In Punjab, for example, one minister in the past used to take care of food, agriculture and livestock. Now, four departments: agriculture, food, livestock and agriculture marketing have been created.
No legislation has been carried out at the federal or provincial levels to set a limit on the number of ministers.
The ‘Political Reforms’ chapter also committed the party to setting up an ethics committee for both the houses to monitor the conduct of legislators.
According to Minister of State Kamil Ali Agha, no such committee has been formed to date.
The PML manifesto dedicated a separate chapter to ‘Citizens’ Rights’.
It says: “Harassment of citizens by government agencies shall be considered an offence.”
Everybody knows that the commitment was not honoured. Secret agencies picked up an unspecified number of people from various places, citing no reasons.
The Supreme Court took up the cases of such people and a number of them were set free.
But the president did not tolerate the initiative taken by the Supreme Court.

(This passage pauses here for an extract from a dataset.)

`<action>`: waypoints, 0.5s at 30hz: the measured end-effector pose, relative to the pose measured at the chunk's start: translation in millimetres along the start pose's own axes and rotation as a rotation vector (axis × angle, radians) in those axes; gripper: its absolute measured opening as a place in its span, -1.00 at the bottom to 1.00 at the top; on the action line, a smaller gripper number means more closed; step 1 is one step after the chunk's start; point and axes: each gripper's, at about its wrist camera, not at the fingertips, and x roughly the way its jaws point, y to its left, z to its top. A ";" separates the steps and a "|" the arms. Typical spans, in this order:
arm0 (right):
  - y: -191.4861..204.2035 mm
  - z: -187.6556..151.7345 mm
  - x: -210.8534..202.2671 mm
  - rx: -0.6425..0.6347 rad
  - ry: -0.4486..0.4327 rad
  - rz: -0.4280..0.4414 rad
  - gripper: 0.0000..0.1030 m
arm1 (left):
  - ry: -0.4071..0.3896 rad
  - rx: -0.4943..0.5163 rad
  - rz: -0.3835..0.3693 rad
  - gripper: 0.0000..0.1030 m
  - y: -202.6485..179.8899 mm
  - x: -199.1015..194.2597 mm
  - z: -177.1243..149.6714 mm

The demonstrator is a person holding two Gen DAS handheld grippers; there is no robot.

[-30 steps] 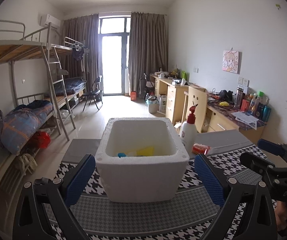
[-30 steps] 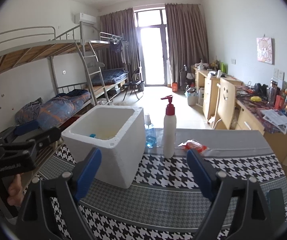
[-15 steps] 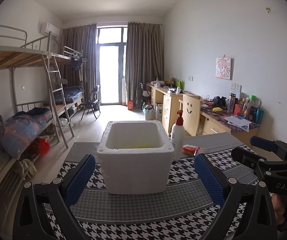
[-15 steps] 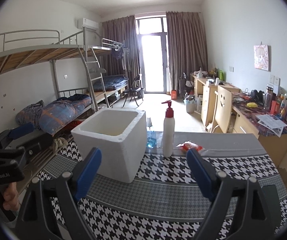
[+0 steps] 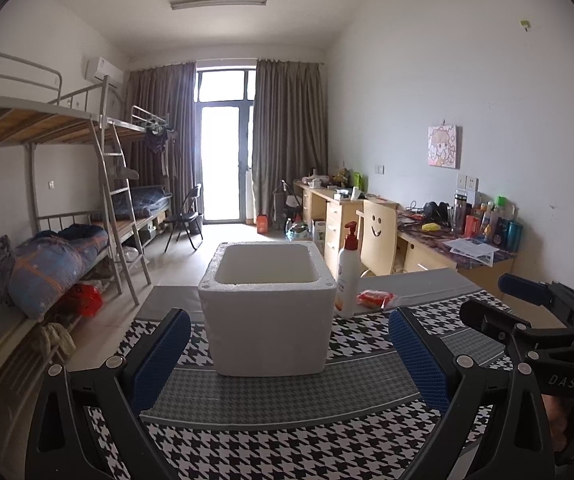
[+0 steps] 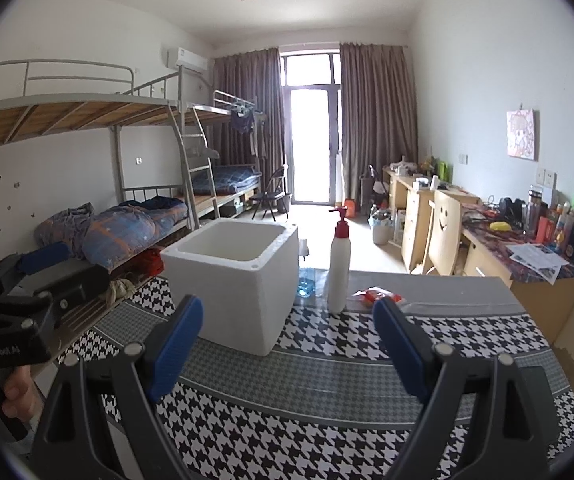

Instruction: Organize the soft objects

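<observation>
We hold both grippers, left [image 5: 287, 354] and right [image 6: 287, 342], wide and empty, near the square white foam box [image 5: 268, 308] straight ahead.

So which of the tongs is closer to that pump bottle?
Right. The right tongs point just left of the pump bottle; the left tongs face the foam box, bottle off to their right.

text: "DAS" | on: right hand-held gripper [image 5: 543, 312] | left hand-held gripper [image 6: 19, 300] label: blurred
</observation>
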 end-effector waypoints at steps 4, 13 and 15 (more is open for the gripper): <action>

At a news conference he complained that the Supreme Court had exceeded its limits by taking up the cases of such ‘terrorists’. He alleged that the people freed by the court were involved in terrorist activities in various parts of the country.
The deposed judges’ argument that they set some people free because the government could not prove charges against them was ignored.
Yet another commitment made in the same chapter is: “The culture of police stations shall be changed to stop illegal harassment of citizens”.
Anyone coming in contact with police for any reason knows to what extent the government has been able to achieve this target.